Евгений ждал нетерпеливо. В душе возрастала гневная досада. Он теребил и чуть не разорвал перчатку. На часы посматривал. Прохаживался нетерпеливо и чувствовал себя в глупом положении. Думал: «Взбалмошная девчонка! Заставляет ждать! Какая дерзость! Что она о себе думает!»
Евгений уже собирался уйти. Дал сроку еще пять минут, но только что он вынул часы, как увидел наконец на повороте дорожки двух девушек. Он сразу признал Шаню, не столько по лицу, сколько по всему тому общему, ближе не определимому впечатлению, которое оставила в нем еще тогда, в Сарыни, Шаня и которое теперь вдруг опять ожило в нем.
Шаня шла к нему навстречу торопливо, раскрасневшаяся, радостно-взволнованная. Пришел! Ждет! Помнит ее! И, значит, любит!
Евгений сразу повеселел. Он забыл всю свою досаду. Пошел быстро навстречу Шане. Юлия, чтобы не мешать, свернула на боковую дорожку и села далеко в сторонке.

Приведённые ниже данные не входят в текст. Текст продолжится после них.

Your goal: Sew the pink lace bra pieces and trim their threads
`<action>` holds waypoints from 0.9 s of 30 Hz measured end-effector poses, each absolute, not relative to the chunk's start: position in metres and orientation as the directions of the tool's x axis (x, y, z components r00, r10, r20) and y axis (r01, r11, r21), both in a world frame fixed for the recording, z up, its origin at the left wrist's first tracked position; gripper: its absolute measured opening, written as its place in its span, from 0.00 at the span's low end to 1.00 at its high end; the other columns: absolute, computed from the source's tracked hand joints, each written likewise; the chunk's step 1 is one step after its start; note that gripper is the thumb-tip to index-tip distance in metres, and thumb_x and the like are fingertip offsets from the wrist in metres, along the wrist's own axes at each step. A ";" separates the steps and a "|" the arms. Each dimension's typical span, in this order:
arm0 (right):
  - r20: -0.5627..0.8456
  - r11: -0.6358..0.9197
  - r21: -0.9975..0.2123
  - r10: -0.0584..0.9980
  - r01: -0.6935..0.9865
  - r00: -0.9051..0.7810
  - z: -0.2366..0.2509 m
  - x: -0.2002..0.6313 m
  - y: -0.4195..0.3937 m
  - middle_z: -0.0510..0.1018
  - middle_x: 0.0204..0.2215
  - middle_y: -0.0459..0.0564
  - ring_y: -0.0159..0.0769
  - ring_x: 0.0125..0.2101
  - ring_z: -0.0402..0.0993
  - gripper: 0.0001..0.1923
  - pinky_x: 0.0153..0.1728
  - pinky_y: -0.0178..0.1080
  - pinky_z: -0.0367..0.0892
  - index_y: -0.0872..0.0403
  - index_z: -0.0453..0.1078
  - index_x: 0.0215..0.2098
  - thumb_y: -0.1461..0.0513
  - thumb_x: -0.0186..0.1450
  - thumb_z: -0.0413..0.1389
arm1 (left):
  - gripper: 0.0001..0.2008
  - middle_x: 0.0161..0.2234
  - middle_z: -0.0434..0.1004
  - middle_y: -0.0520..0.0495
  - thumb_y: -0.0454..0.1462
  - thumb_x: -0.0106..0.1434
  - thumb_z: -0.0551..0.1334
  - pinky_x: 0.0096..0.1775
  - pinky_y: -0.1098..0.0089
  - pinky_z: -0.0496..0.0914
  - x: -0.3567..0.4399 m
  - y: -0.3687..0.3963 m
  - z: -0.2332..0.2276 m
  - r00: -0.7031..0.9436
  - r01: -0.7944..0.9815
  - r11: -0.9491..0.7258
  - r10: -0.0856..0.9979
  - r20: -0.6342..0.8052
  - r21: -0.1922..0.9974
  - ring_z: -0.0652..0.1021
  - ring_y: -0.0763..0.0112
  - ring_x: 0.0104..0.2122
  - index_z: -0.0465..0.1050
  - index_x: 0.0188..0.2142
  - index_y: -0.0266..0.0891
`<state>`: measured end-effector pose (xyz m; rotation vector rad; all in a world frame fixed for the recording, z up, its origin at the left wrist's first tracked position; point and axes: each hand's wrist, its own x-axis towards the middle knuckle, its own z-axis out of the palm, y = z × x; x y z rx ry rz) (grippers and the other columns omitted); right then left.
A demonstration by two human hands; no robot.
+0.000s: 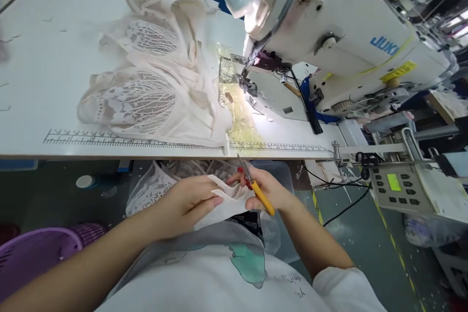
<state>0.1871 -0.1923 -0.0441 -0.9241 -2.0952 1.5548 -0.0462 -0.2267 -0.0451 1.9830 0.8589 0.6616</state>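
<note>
Just below the table's front edge, my left hand [193, 200] pinches a piece of white fabric [229, 208] between thumb and fingers. Small scissors [262, 198] with a yellow and red handle lie in my right hand [272, 187], their blades pointing up toward the table edge. The thumb of that hand also presses on the white fabric. On the table, to the upper left of my hands, lie cream lace bra pieces [142, 102], spread out beside the sewing machine's needle area.
A white sewing machine [329, 44] stands at the right of the table [54, 68]. A ruler strip [175, 145] runs along the front edge. A control box [397, 187] hangs at the right. A purple basket [44, 248] stands on the floor at the left; lace fabric [151, 190] lies below the table.
</note>
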 end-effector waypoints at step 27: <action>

Евгений и Шаня вернулись к мостику. Говорили, смеясь друг другу, не успевая спрашивать и отвечать. Шаня спросила:
– Женечка, по ком ты носишь траур?
Евгений сделал притворно-грустную мину и сказал:
– Отец у меня умер. Еще в ноябре прошлого года.
– Какое горе! – сказала Шаня с простодушным сочувствием. Женя слегка поморщился и отвечал:
– Что делать! Старые всегда умирают раньше молодых. Закон природы.
«Открытый Дарвином», – припомнилось почему-то Шане. Она улыбнулась. Она видела, что Евгений вырос, но не изменился, – это ее радовало и веселило.
– Все тот же барчук изнеженный, – с умиленною ласковостью сказала она.
Евгений смотрел на нее, любуясь ею. Шаня вела себя все так же причудливо, как и в Сарыни. Выросла, похорошела, – и все такая же бойкая, и такие же быстрые, резкие манеры. Это кружило голову Евгению. Многое в Шаниных манерах и теперь не нравилось ему. Но для него было несколько неожиданно, что Шаня одета с таким вкусом, и уже теперь он не решался делать ей замечаний. Это можно будет сказать потом, – думал он, – при следующих встречах. А пока все в Шане веселило его и как-то подбадривало.
Шаня глядела на него опьяненными радостью глазами и восклицала наивно и радостно:
– Господи, сколько времени мы не видались! Как ты похорошел, Женечка!
Евгений самодовольно улыбался. Шаня спокойно и уверенно говорила ему «ты». Он сначала сбивался, – то «вы», то «ты». Шаня сердилась, начинала тоже говорить «вы», – Евгению делалось весело, и он переходил на «ты».
Евгений почти все время говорил о себе. Это была одна из его давних привычек. Шаня слушала его и всматривалась в него с жадным восторгом.
Наконец Шаня решилась напомнить ему о их детской любви, – и он пассивно поддавался ее настроениям, отдавался ее воле, направленной к творению любви.
Шаня робко взглянула на Евгения, сильно покраснела и с волнением, которое ей трудно было скрыть, спросила:
– Помнишь, Женечка, ты обещал на мне жениться?
Евгений снисходительно улыбнулся и промолчал. Подумал: «Ну, еще это мы посмотрим».
Шаня говорила робко и нежно:
– Конечно, я готова отказаться, если ты не хочешь, если ты полюбил другую. Конечно, я тебя никогда не разлюблю и теперь люблю тебя глубже и чище, чем тогда, но ведь я же понимаю, что для тебя это было… что ты на это можешь смотреть как на детское.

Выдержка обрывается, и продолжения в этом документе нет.